I’ve always considered myself lucky to have grown up in Alexandria, VA near DC, surrounded by history, be it battlefields, monuments or museums. I’ve biked around Bull Run, my cousins live in Manassas, I’ve driven through the Shenandoah mountains, Route 1 becomes Jefferson Davis Highway, etc. These are significant places with significant meanings earned in the Civil War, but on a daily basis, they don’t mean much when you live there. Encircled by Virginia history, I tuned it out as a kid and just went about my business, eventually coming to Williamsburg – not the place to go if trying to avoid Virginia history. And yet, history is so drilled into my head that I forget it all the time! The Civil War alone is incredibly interesting though. What if the south had really seceded from the north?
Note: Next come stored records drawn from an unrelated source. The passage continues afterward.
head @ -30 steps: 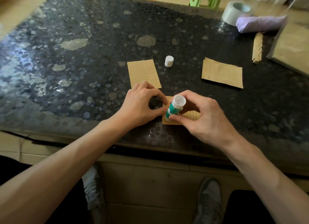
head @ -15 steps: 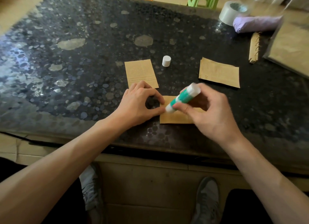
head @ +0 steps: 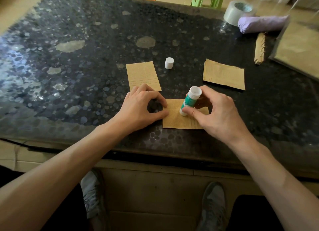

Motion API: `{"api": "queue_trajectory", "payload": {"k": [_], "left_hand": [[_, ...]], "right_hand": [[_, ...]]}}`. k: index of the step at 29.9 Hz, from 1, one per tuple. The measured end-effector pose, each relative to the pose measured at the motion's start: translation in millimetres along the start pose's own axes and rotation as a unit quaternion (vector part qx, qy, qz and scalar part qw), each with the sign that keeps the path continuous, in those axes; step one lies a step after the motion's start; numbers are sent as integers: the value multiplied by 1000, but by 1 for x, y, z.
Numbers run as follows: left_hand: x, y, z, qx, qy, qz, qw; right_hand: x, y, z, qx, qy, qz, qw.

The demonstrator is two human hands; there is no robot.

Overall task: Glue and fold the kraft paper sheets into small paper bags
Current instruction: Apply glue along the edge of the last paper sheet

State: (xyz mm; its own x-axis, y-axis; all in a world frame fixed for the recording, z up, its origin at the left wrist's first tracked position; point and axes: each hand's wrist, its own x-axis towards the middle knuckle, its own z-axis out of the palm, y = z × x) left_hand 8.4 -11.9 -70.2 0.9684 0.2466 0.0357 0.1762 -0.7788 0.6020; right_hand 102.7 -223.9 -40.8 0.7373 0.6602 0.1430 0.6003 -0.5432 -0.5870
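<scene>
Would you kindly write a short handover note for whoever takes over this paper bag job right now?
Left hand presses the near sheet at its left edge onto the table. Right hand grips the uncapped glue stick, lower end on that sheet. The cap stands farther back, between the left kraft piece and the right kraft piece. Done: cap off, gluing begun. Left: finish gluing, fold; whether the two pieces are finished, I cannot tell.

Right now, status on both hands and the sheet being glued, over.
Left hand presses kraft sheet at its left edge. Right hand holds glue stick, tip down on the sheet. Cap off, standing apart beyond it.
</scene>
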Motion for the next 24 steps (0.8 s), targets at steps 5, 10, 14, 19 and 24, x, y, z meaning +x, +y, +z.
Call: {"api": "queue_trajectory", "payload": {"k": [5,10,14,19,24], "left_hand": [[0,-1,1,2,1,0,1000],[-1,-2,2,-4,4,0,1000],[-1,-1,1,1,0,-5,1000],[-2,0,-2,9,-18,-3,1000],[-3,0,-7,30,-36,11,999]], "right_hand": [[0,2,4,-2,22,11,1000],[2,5,-13,193,93,91,973],[6,5,-27,350,157,177,906],[10,9,-23,367,99,211,901],[29,2,-9,286,100,179,936]]}}
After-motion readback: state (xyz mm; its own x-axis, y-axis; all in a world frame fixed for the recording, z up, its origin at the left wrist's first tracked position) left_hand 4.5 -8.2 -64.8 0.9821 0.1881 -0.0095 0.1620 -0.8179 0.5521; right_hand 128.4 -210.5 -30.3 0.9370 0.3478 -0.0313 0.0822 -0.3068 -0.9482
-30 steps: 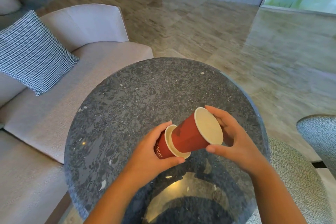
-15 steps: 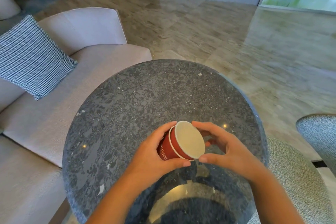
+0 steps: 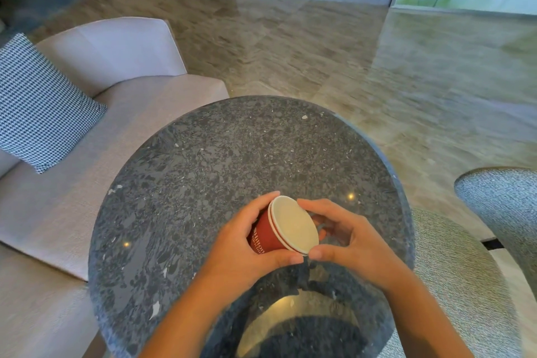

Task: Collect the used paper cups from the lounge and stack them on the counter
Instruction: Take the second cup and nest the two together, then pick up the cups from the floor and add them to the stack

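Two red paper cups, nested, with two white rims showing, held over the near part of a round dark stone table. The long axis is tilted, mouth up toward the camera and base hidden in the left hand, whose fingers wrap the wall. The right hand pinches the rim, thumb below and forefinger above. White lettering, apparently "Hilton"; the lower line is illegible.
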`<state>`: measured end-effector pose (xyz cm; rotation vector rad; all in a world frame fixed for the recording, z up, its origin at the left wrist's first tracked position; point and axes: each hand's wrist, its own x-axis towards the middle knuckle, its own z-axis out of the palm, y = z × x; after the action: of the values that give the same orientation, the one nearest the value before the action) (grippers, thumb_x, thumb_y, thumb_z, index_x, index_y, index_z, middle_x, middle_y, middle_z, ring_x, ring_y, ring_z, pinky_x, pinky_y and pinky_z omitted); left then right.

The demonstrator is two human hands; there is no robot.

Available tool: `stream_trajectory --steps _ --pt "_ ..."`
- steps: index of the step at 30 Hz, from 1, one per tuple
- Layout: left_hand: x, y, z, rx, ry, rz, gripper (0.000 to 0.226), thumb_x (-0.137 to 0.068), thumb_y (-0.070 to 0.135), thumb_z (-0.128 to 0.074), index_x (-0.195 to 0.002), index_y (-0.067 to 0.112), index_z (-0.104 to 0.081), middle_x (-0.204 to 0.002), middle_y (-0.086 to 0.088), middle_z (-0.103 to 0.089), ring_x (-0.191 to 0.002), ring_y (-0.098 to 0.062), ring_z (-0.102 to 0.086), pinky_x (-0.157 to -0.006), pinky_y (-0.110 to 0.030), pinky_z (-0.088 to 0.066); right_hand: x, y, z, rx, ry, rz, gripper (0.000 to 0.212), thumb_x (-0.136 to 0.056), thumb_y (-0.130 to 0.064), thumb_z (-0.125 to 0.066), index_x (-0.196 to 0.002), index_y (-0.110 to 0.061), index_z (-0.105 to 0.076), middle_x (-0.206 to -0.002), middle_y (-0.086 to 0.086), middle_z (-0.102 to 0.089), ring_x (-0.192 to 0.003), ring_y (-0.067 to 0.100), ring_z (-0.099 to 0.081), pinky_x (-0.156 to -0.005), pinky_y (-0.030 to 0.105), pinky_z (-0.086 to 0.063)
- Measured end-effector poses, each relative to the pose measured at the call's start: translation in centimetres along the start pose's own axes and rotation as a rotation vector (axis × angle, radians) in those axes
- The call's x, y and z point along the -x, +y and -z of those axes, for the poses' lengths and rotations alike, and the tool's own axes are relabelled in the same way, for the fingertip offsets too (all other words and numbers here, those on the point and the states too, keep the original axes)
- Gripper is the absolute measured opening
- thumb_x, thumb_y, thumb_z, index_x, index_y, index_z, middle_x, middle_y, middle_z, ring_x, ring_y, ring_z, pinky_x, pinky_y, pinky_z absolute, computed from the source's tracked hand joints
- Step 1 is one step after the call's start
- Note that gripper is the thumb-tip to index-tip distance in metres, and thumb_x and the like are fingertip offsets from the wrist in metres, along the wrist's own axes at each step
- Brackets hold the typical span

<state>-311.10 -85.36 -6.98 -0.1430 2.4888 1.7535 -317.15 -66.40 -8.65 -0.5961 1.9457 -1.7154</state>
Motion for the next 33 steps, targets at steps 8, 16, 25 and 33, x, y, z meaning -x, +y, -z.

Again, I’m impressed with Paul Fleischman’s ability to write from different perspectives, from different sides. The quote at the beginning of my post is so simple, but accounts for so many actions. Many of these soldiers, it doesn’t matter which side, were just fighting to fight, defending their homeland and cutting down others based on rumors and hearsay and personal beliefs. A seed of doubt or disdain or dislike can destroy any relationship and here Fleischman has shown what it means to have that seed sown. Unlike in Seedfolks, where people coming together to form a community, Bull Run illustrates communities being ripped apart. Fleischman pulls on all the emotions from soldiers, women at home, children, doctors, passersby. Anger, fear, doubt, disgust, hate, and even hope – hope that this will end, that the person they just attacked will actually live, that the present day will end and the next will come.

Even though the characters had short chapters, I felt like I was really able to connect with them. Of course, each time a new chapter started, I spent time looking at the woodcuts (which I was so grateful for) trying to remember what had happened to them when I left them last. The doctor’s character reminded me of Sam, from Seedfolks. He was the one who wanted to heal and to help, but was deeply against this war, just as Sam noticed the divisions in the garden to be human nature. “Those who’d died, I told myself, at least hadn’t lived to maim and murder countless other men in battle. It was a thought I never shared with the officers.” Dr. William Rye, pg 26.

2 comments:

Hillary said...

I love your connection to Seedfolks! I had not considered how they were opposite with building versus tearing apart communities, but you are so right. Thanks for giving me a new perspective with which to think about the book!

Elizabeth Lipp said...

I really didn't put as much observation into the cuttings at the beginning of the chapter, because I was so interested in getting to the words to hear what the characters were saying (that is very much like me to hurry through the good things!). However, now I will certainly go back and analyze from a different perspective!

I have loved history from as long as I remember (I grew up in Wilmington, NC where history is everywhere, as well) and love the fact that I can go and actually visit the places that I read about in the books. I remember when I first read North and South (another Civil War book), I talked about it so much that my husband planned a trip for the two of us to visit Fort Sumter for my birthday! I loved it!